# Measure performance with ELO & Brier Scores

The motivation behind this post is to discuss the concepts of ELO, apply that in an NBA simulation, and then measure it with Brier Scores, in a end-to-end work flow! Thank you to my teacher @MaxHumber, for inspiring this post.

Resources: 
* https://en.wikipedia.org/wiki/Elo_rating_system
* https://projects.fivethirtyeight.com/complete-history-of-the-nba/#raptors
* https://fivethirtyeight.com/features/how-we-calculate-nba-elo-ratings/
* https://en.wikipedia.org/wiki/Brier_score

## Import Libraries

In [65]:
# data wrangling
import pandas as pd
import numpy as np

# plotting
#import seaborn as sns
import matplotlib.pyplot as plt
%matplotlib inline
plt.style.use('fivethirtyeight')

# preprocessing & feature engineering
# from sklearn.preprocessing import StandardScaler, LabelBinarizer, PolynomialFeatures
# from sklearn_pandas import DataFrameMapper, CategoricalImputer, FunctionTransformer
# from sklearn.impute import SimpleImputer
# from sklearn.pipeline import make_pipeline
# from imblearn.over_sampling import SMOTE

# modelling & evaluation
# from sklearn.model_selection import train_test_split
# from sklearn.linear_model import LogisticRegression
# from sklearn.neighbors import KNeighborsClassifier
# from sklearn.model_selection import GridSearchCV, cross_val_score
# from sklearn.metrics import roc_auc_score, confusion_matrix, accuracy_score
from sklearn.metrics import accuracy_score

# scientific notation off
np.set_printoptions(suppress=True)
pd.options.display.float_format = '{:.2f}'.format

# suppress warnings
#from sklearn.exceptions import DataConversionWarning
#import warnings
#warnings.filterwarnings(action='ignore', category=DataConversionWarning)
# warnings.filterwarnings(action='ignore', category=FutureWarning)

# Elo

## Introduction

While I was familiar with the concept of elo given its usage from FiveThirtyEight to measure a basketball team's strength, relative to its peers, I was surprised to find out it was actually derived from chess!
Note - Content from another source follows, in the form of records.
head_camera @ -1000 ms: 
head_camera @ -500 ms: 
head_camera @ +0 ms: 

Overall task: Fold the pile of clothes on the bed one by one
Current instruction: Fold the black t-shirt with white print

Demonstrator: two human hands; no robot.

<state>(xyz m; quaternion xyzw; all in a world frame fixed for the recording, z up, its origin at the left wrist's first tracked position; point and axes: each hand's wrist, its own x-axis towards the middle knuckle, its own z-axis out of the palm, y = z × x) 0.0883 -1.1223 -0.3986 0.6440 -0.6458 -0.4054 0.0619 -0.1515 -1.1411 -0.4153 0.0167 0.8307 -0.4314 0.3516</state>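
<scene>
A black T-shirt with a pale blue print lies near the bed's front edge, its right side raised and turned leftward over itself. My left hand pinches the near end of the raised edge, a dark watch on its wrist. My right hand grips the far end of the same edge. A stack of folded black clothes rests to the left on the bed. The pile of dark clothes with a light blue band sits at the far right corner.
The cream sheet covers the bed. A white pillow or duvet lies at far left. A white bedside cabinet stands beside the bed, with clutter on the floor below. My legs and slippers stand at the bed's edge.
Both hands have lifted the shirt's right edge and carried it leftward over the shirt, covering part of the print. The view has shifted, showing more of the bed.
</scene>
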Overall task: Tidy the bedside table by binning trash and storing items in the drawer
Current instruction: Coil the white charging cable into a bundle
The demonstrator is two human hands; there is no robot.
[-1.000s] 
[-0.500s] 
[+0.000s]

> The Elo rating system, is a method for calculating the relative skill levels of players in zero-sum games such as chess. It is named after its creator Arpad Elo, a Hungarian-American physics professor (Source: Wikipedia).

Over the years, you can see it's extension and adoption to a wide range of use cases, including:
* Video games (CounterStrike, League of Legends)
* Sports (NBA, football, baseball)

Needless to say, it's a very popular framework! Essentially, the idea is that if you a play stronger opponent and win, you should be rewarded more, than if you play lesser opponents and win, and vice versa, in a zero-sum-game paradigm. This argument intuitively makes sense.

## Define Elo Model

(1) The expected probability of winning of team A follows the logistic curve.

![image.png](images/logistic_curve.png)

* Note the curve's maximum value is 1
* This is a common sigmoid curve (prob winning approaches 1 and 0, asymptotically)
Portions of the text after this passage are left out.